Dean Price, Leia Barrowes, James Wells, Brendan Kochunas
Nuclear Technology | Volume 211 | Number 5 | May 2025 | Pages 1014-1043
Research Article | doi.org/10.1080/00295450.2024.2369476
Articles are hosted by Taylor and Francis Online.
The emission of antineutrinos from nuclear reactors offers a potential avenue for the international enforcement of reactor safeguards. A variety of frameworks have been proposed for detecting these particles, with the objective of verifying an agreed-upon composition of fuel in the operating reactor. More specifically, these frameworks should identify the diversion of a “significant quantity” of fissile material from an agreed upon core loading. For any quantitative analysis of these frameworks, isotope-specific fission rates of a nuclear reactor are required to calculate the reactor neutrino source.

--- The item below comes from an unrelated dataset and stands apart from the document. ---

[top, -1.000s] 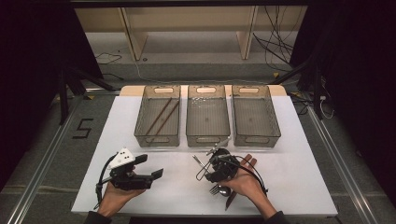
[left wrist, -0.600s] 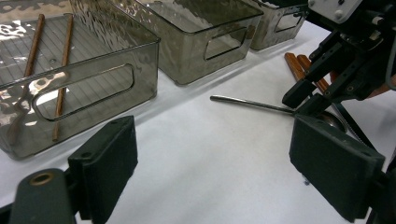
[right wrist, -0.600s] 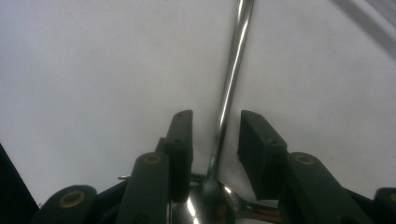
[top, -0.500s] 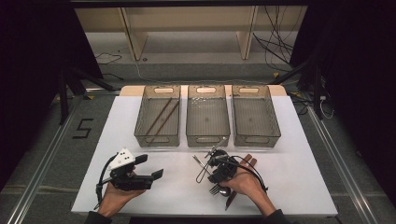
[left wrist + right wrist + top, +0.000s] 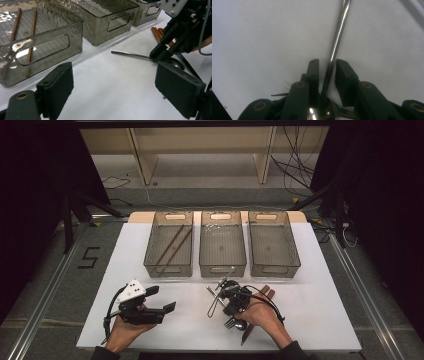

Unfortunately, the calculation of isotope-specific fission rates for a realistic core is nontrivial and can require significant simulation efforts.
Therefore, this work uses industry-standard simulation tools (CASMO-4/SIMULATE-3) to provide isotope-specific fission rates for a set of 15 plutonium diversion scenarios for a mixed-oxide-loaded pressure water reactor. These diversion scenarios span a wide range of diverted fuel amounts, from 2.17 to 655.19 kg of fissile plutonium. The isotope-specific fission rates reported in this paper can be combined with a neutrino emission model for the direct calculation of the reactor neutrino source. This work can be considered a dedicated effort toward the calculation of realistic isotope-specific reaction rates for use in the development and analysis of safeguarding frameworks. As such, these isotope-specific fission rates are provided over three cycles with realistic fuel loading and shuffling patterns. In this way, this work can act as a standard neutrino source reference for the development and comparison of safeguarding frameworks.